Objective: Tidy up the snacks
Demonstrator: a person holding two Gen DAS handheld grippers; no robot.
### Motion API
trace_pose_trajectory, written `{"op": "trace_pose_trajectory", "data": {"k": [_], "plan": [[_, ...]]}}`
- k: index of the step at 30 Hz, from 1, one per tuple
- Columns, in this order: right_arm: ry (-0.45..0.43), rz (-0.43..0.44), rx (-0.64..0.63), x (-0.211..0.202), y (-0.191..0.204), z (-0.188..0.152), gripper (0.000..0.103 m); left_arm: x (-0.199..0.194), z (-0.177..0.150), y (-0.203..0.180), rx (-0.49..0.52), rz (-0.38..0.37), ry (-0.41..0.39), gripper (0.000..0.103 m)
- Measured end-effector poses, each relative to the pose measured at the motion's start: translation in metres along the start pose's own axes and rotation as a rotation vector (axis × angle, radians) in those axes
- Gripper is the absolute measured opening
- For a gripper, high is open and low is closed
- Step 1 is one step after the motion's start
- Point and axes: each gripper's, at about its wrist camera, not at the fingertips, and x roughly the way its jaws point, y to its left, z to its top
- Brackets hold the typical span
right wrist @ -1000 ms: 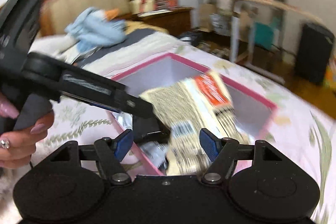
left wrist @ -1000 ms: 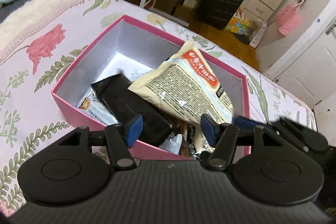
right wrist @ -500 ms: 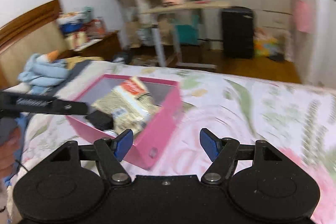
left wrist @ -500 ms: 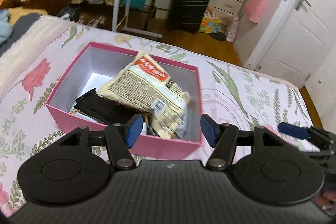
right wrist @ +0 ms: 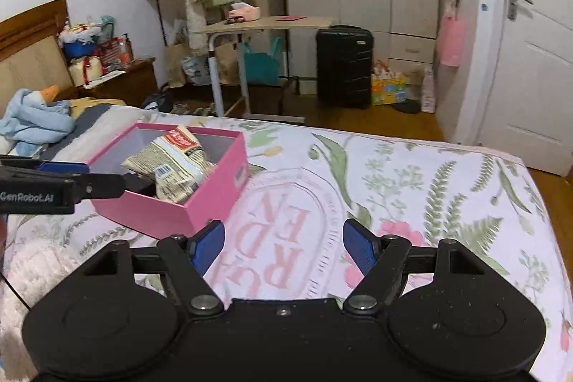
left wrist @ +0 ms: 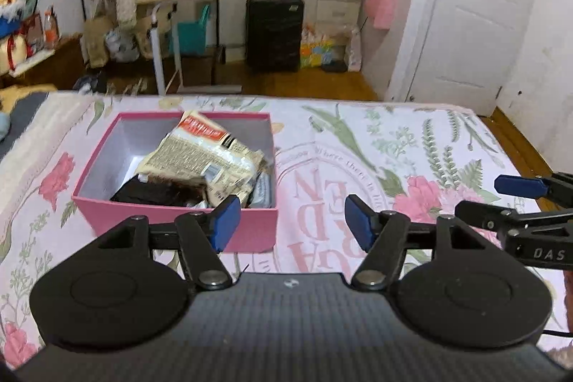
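2 tools, left tool [left wrist: 288, 217] and right tool [right wrist: 283, 246], gape empty; crumpled beige snack packet [left wrist: 204, 156] fills the pink box [left wrist: 172, 221] on the bed [left wrist: 394, 145].

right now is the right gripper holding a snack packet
No, the right gripper is open with nothing between its fingers, and the snack packet lies in the pink box.

my right gripper [left wrist: 519, 188] cut off by the left view's right edge, black packet [left wrist: 154, 192] mostly buried under the cream snack bag [left wrist: 200, 156], bag's print too small to read, pink box [left wrist: 172, 221] floor largely covered
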Motion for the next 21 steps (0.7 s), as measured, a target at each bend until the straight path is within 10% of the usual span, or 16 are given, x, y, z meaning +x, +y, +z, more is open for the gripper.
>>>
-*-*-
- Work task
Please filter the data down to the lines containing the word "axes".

- Solved exercise
- Measured end-effector poses, each relative to the pose measured at the motion's start: translation in metres along the start pose's own axes and rotation as a rotation vector (axis × angle, radians) in those axes
- Point and axes: each gripper's, at about its wrist camera, not at the fingertips, and x roughly the way its jaws point, y to its left, z to its top

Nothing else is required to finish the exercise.